▶ [EXERCISE BRIEF]: Would you copy the lines below exactly and omit the images?

▶ [INFORMATION SUPPLIED]:
.....
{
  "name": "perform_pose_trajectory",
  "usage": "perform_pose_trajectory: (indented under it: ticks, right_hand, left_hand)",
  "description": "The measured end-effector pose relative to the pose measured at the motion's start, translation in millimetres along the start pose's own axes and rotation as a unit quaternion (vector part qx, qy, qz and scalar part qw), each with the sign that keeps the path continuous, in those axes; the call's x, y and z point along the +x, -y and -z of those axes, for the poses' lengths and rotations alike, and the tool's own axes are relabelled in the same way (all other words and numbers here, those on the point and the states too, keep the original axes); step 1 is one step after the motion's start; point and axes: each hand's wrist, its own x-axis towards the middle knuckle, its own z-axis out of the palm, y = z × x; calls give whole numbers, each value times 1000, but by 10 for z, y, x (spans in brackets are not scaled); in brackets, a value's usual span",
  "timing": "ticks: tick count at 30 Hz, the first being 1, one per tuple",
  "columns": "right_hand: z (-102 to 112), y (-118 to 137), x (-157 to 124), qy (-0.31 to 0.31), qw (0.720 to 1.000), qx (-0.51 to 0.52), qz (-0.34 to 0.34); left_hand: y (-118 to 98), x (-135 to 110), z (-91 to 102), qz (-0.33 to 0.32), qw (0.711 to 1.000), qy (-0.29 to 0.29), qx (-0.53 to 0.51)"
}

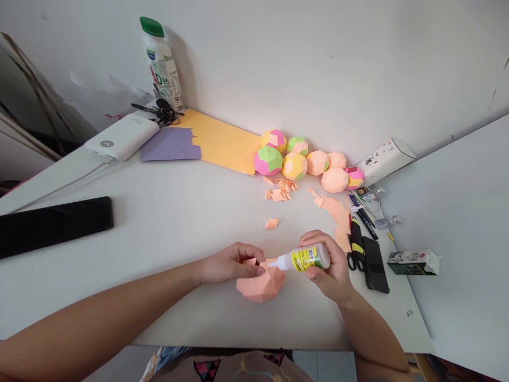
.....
▶ [ANSWER SECTION]:
{
  "name": "perform_pose_trajectory",
  "usage": "perform_pose_trajectory: (indented under it: ticks, right_hand, left_hand)",
  "description": "The measured end-effector pose relative to the pose measured at the motion's start, translation in millimetres along the start pose's own axes and rotation as a unit quaternion (vector part qx, qy, qz and scalar part qw), each with the sign that keeps the path continuous, in those axes; the call's x, y and z point along the +x, -y and -z of those axes, for the poses' lengths and rotations alike, and the tool's own axes are relabelled in the same way (all other words and numbers here, those on the point and the states too, keep the original axes); step 1 is one step after the motion's start; point and axes: each hand's wrist, its own x-axis towards the middle knuckle, its own z-axis out of the palm, y = z × x; calls give whole numbers, each value times 1000, but by 10 for z, y, x (spans in brackets are not scaled); in brackets, a value's usual span",
  "timing": "ticks: tick count at 30 Hz, the first being 1, one per tuple",
  "columns": "right_hand: z (-102 to 112), y (-118 to 137), x (-157 to 124), qy (-0.31 to 0.31), qw (0.720 to 1.000), qx (-0.51 to 0.52), qz (-0.34 to 0.34); left_hand: y (-118 to 98), x (-135 to 110), z (-91 to 102), qz (-0.33 to 0.32), qw (0.711 to 1.000), qy (-0.29 to 0.29), qx (-0.53 to 0.51)"
}

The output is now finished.